■ EXERCISE DETAILS: A precise copy of the data is required, with every picture left out.

|---|

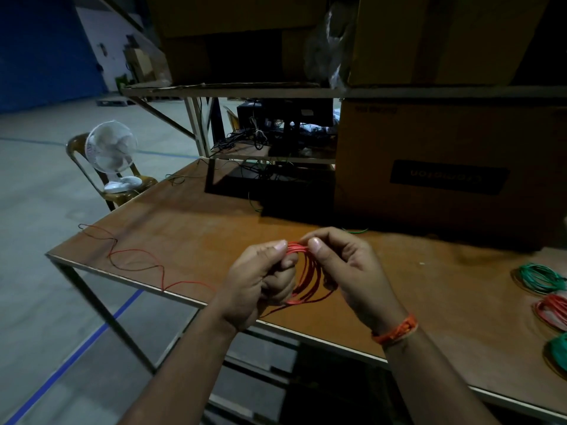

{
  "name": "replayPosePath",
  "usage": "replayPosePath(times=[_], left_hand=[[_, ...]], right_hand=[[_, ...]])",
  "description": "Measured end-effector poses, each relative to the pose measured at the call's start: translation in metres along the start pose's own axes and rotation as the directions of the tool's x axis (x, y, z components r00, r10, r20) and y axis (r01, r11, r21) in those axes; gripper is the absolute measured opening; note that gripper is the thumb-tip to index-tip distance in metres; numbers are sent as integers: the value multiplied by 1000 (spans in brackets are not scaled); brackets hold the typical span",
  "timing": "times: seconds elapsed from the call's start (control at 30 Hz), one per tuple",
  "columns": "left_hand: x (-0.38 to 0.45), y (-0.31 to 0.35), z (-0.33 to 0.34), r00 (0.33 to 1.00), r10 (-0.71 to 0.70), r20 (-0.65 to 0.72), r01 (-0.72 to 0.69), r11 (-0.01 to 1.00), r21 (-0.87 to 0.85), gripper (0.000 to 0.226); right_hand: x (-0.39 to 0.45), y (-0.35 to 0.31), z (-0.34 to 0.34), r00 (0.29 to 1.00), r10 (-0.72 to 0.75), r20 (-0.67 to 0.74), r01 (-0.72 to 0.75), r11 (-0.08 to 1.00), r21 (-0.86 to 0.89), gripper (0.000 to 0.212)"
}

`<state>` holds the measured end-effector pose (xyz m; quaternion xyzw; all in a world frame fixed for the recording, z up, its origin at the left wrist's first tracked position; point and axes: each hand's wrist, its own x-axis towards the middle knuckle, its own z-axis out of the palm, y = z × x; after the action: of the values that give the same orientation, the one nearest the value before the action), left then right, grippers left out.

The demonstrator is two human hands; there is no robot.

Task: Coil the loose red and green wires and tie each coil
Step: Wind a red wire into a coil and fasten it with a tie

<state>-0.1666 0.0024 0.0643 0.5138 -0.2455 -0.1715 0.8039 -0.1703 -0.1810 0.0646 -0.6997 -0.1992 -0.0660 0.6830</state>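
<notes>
A red wire coil [306, 273] is held upright above the near edge of the counter [190, 237], between the two hands. The top of the coil is pinched by the left hand [260, 283], thumb pressed against curled fingers, so that grip is clamped on the wire. The same top section is pinched just beside it by the right hand [346, 268], thumb and forefinger closed on the strands. An orange thread band [395, 329] is worn on the right wrist. A loose red wire tail [138, 256] is seen trailing left from the coil across the counter in wavy loops to the far-left corner. At the right edge of the counter, a green coil [541, 277], a red coil [552, 309] and another green coil [558, 351] are laid near one another. A cardboard box [445, 167] is set at the back of the counter, and a white fan [112, 154] is placed on a chair [138, 187] beyond the left side.
</notes>
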Motion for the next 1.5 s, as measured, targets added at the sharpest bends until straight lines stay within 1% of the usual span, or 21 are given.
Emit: replayPosePath(times=[0.1,0.2,0.33,0.4,0.47,0.53,0.63,0.77,0.83,0.9,0.97,1.03,1.1,1.17,1.23,1.33,1.4,1.5], left_hand=[[-1,0,1,999,-40,-35,34,984,-176,34],[-2,3,3,997,-62,-39,53,980,-194,33],[-1,4,4,997,-70,-35,60,971,-231,36],[0,3,7,995,-71,-67,53,970,-239,38],[1,2,13,991,-69,-113,45,979,-200,40],[1,2,17,987,-90,-131,66,983,-171,40],[2,3,13,985,-148,-83,130,973,-191,39],[0,5,10,982,-186,-20,176,955,-237,44],[-1,5,9,981,-196,-5,187,943,-274,49],[-3,6,8,979,-202,10,196,935,-296,48],[-5,5,9,981,-193,13,188,932,-310,40],[-6,4,9,986,-165,-11,150,924,-351,34],[-9,7,6,991,-114,-71,76,913,-400,34],[-13,15,0,981,-73,-180,-11,903,-429,35],[-20,25,-9,954,-48,-297,-79,913,-401,37],[-38,34,-28,920,-13,-391,-119,943,-310,38],[-51,37,-44,900,21,-436,-110,978,-179,36],[-74,44,-67,868,56,-494,-67,998,-4,35]], right_hand=[[-1,4,2,999,32,7,-32,999,20,28],[0,8,2,997,74,12,-74,997,-15,31],[0,7,7,999,-46,-12,43,982,-186,51],[1,6,12,990,-108,-87,77,951,-301,52],[1,7,19,970,-165,-176,83,913,-399,49],[0,10,22,950,-218,-223,89,875,-475,49],[0,14,22,943,-253,-214,99,832,-545,48],[0,16,21,943,-267,-198,112,816,-568,47],[0,16,22,941,-281,-189,134,822,-553,47],[-2,15,22,946,-272,-175,156,859,-488,49],[-2,12,21,969,-182,-167,120,938,-327,57],[-2,10,20,988,-41,-146,24,993,-113,60],[-2,13,20,994,52,-96,-45,996,72,55],[-4,24,24,996,93,-16,-89,982,167,51],[-6,36,35,989,128,73,-140,971,194,41],[-7,52,61,964,161,211,-196,967,159,23],[-5,62,81,949,195,247,-228,967,116,20],[3,70,108,941,230,249,-257,963,84,19]])
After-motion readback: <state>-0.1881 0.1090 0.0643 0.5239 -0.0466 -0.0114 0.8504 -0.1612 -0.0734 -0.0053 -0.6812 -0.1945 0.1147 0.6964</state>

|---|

■ SOLUTION:
{
  "name": "replayPosePath",
  "usage": "replayPosePath(times=[_], left_hand=[[_, ...]], right_hand=[[_, ...]])",
  "description": "Measured end-effector poses, each relative to the pose measured at the call's start: translation in metres along the start pose's own axes and rotation as the directions of the tool's x axis (x, y, z components r00, r10, r20) and y axis (r01, r11, r21) in those axes; gripper is the absolute measured opening; note that gripper is the thumb-tip to index-tip distance in metres; numbers are sent as integers: the value multiplied by 1000 (spans in brackets are not scaled); brackets hold the typical span",
  "timing": "times: seconds elapsed from the call's start (control at 30 Hz), one per tuple",
  "columns": "left_hand: x (-0.38 to 0.45), y (-0.31 to 0.35), z (-0.33 to 0.34), r00 (0.33 to 1.00), r10 (-0.71 to 0.70), r20 (-0.65 to 0.72), r01 (-0.72 to 0.69), r11 (-0.01 to 1.00), r21 (-0.87 to 0.85), gripper (0.000 to 0.226); right_hand: x (-0.39 to 0.45), y (-0.35 to 0.31), z (-0.34 to 0.34), r00 (0.29 to 1.00), r10 (-0.72 to 0.75), r20 (-0.67 to 0.74), r01 (-0.72 to 0.75), r11 (-0.08 to 1.00), r21 (-0.86 to 0.89), gripper (0.000 to 0.212)"
}

`<state>` holds the measured end-effector pose (xyz m; quaternion xyzw; all in a world frame fixed for the recording, z up, its origin at the left wrist's first tracked position; point and axes: each hand's wrist, its own x-axis towards the middle knuckle, its own z-axis out of the palm, y = z × x; after the action: of the values that give the same orientation, the one nearest the value before the action), left then right, grippers left out.

The demonstrator is two human hands; there is no robot.

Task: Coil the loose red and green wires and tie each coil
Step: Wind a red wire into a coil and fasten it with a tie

<state>-0.1666 0.0024 0.0643 0.5138 -0.2455 -0.1715 0.8039 -0.1703 -0.1810 0.0646 -0.6997 -0.1992 -0.0660 0.6830</state>
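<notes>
A red wire coil [306, 273] is held upright above the near edge of the counter [190, 237], between the two hands. The top of the coil is pinched by the left hand [260, 283], thumb pressed against curled fingers, so that grip is clamped on the wire. The same top section is pinched just beside it by the right hand [346, 268], thumb and forefinger closed on the strands. An orange thread band [395, 329] is worn on the right wrist. A loose red wire tail [138, 256] is seen trailing left from the coil across the counter in wavy loops to the far-left corner. At the right edge of the counter, a green coil [541, 277], a red coil [552, 309] and another green coil [558, 351] are laid near one another. A cardboard box [445, 167] is set at the back of the counter, and a white fan [112, 154] is placed on a chair [138, 187] beyond the left side.
</notes>
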Motion for the next 1.5 s, as measured, targets added at the sharpest bends until straight lines stay within 1% of the usual span, or 21 are given.
Emit: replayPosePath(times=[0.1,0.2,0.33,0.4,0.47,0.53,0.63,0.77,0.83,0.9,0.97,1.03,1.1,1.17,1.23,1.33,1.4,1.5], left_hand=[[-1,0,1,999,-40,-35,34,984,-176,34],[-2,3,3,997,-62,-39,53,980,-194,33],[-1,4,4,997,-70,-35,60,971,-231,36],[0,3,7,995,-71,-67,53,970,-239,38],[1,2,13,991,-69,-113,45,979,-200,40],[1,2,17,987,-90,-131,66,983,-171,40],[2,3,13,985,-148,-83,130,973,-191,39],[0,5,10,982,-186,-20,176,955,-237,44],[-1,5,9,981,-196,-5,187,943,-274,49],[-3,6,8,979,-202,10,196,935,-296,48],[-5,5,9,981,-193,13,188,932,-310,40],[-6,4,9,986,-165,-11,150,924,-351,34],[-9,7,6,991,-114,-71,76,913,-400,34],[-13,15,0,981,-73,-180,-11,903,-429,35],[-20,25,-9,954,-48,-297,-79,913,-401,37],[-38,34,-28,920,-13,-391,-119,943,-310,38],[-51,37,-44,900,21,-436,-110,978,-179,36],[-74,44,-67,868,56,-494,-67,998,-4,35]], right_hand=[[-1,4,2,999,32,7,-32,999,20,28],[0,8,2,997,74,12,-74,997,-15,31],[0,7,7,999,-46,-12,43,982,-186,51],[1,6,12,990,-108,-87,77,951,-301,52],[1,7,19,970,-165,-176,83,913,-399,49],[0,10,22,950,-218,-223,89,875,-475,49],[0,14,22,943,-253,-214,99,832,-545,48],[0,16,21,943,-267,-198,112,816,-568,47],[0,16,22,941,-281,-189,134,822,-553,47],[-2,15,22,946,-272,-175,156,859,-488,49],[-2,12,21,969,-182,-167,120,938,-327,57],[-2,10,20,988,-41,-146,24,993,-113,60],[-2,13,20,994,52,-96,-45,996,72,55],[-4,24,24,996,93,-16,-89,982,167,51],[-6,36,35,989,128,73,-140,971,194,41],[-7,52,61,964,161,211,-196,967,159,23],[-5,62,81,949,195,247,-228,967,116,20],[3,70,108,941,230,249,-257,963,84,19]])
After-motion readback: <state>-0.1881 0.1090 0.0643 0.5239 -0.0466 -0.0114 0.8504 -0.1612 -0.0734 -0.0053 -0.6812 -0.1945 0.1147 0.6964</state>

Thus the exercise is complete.